Only after the sentence exists do we talk about visualization. The chart-selection portion works through common situations, comparison across categories, change over time, part-to-whole relationships, and outliers, and matches each to chart types that represent them without distortion. We spend more time on what to leave out of a chart than on what to add.
- A short framework for scanning a spreadsheet under time pressure
- A reference guide matching finding type to chart type
- Individual practice with feedback from the group
Half-day two
Writing it down, designing it, saying it out loud
The second session assumes the analysis is roughly done and shifts attention to communication. We start with headline writing: taking a working title like "Monthly Volume Report" and rewriting it as a sentence that states what happened, for instance, why a specific region's numbers moved. Participants draft several versions and get direct feedback on which one a reader would actually remember.
From there we move to the one-page executive summary: a constrained layout exercise where the entire report has to survive on a single page, with a headline, one supporting chart, and no more than three lines of explanatory text. The half-day closes with short, live presentations, where each participant walks the group through their redesigned page, and we practice answering the "so what" question before it's asked.
- Headline drafting with peer feedback
- A one-page layout template participants can reuse
- A short live presentation, coached in the room
Fit
Who tends to get the most out of it
People who already own a recurring report
A weekly ops update, a monthly board packet, a quarterly client review. The workshop is most useful when there is a real, existing document to rework rather than a hypothetical one.
Mixed-seniority groups
Works well with a blend of individual contributors and managers, since the makeover exercise surfaces different assumptions across levels.
Teams without a dedicated analyst
Particularly relevant where reporting responsibility rotates or falls informally on whoever is closest to the spreadsheet.

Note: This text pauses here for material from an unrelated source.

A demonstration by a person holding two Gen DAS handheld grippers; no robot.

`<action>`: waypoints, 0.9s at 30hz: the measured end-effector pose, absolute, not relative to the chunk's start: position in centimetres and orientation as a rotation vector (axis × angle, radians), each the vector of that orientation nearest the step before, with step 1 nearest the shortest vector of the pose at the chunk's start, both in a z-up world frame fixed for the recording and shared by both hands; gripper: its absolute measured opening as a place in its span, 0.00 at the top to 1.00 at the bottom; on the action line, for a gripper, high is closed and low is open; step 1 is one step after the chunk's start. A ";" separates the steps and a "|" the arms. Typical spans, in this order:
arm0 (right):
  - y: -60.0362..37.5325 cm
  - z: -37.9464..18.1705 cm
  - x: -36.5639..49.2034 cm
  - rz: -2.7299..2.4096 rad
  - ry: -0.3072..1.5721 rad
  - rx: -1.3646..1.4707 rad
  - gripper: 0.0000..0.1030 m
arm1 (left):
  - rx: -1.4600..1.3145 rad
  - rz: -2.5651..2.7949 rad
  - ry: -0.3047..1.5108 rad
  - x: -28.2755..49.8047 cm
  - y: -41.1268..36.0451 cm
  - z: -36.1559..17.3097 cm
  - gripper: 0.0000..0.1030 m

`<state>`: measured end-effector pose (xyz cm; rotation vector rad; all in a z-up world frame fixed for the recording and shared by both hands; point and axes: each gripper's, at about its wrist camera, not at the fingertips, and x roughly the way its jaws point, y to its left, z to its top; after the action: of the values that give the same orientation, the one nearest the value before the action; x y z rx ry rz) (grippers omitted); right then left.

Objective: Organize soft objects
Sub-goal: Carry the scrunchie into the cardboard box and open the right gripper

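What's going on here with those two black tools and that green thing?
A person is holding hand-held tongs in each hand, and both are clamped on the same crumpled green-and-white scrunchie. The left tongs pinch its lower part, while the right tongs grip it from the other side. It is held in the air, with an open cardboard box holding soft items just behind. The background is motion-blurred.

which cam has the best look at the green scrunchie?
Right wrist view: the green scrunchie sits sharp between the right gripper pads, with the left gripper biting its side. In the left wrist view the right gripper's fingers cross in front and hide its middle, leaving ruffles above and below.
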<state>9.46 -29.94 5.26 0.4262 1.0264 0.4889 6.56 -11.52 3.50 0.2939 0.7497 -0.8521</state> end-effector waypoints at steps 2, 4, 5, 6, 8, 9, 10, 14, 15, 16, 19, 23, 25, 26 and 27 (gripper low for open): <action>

The workshop assumes comfort with basic spreadsheet use, such as sorting and filtering. It does not require any statistics background, and does not teach a specific software tool.
Logistics
Format and scheduling
Two sessions, roughly a week apart
Spacing lets participants apply session one to their own report before returning for session two.
In person or remote
In-person delivery is based in the South Bay Area. Remote sessions run over standard video conferencing with shared documents.
Group size
Kept intentionally small so each participant gets facilitator attention during the makeover portion.
Materials
A printed or digital workbook, a chart-selection reference sheet, and a one-page summary template participants keep afterward.
The makeover exercise
Bring a real report, or use one of ours
Participants are welcome to bring an anonymized, real report from their own organization, stripped of anything sensitive. For anyone who would rather not use internal material, or whose organization has restrictions on that, we provide a set of sample reports drawn from common formats: an operations dashboard, a marketing summary, and a program status update. Either way, the exercise is the same: identify the intended takeaway, decide whether the current version communicates it, and rebuild the page.
The goal is not to critique anyone's original work. Most reports we've worked with are accurate and carefully assembled. The rebuild exercise is about reordering attention, not correcting mistakes.
Facilitation
The people running the room
A small team facilitates each cohort. Click a name to read more about their background.
Elena spent several years producing monthly operational reports for a mid-size logistics company before moving into internal training. She leads most sessions and focuses on the spreadsheet-triage portion of the workshop, drawing on years of watching which findings actually changed a decision and which ones got skimmed past.
Marcus has a background in editorial design and spent time laying out printed reports for nonprofit annual summaries. He leads the chart-selection and one-page layout portions, with an emphasis on restraint: fewer colors, fewer chart types, and more white space than most first drafts include.
Priya previously coached internal presenters ahead of board meetings and client reviews. She runs the live presentation portion of session two, working with participants on pacing, framing a takeaway before diving into detail, and handling questions from an audience that is skeptical of anything that looks like a chart.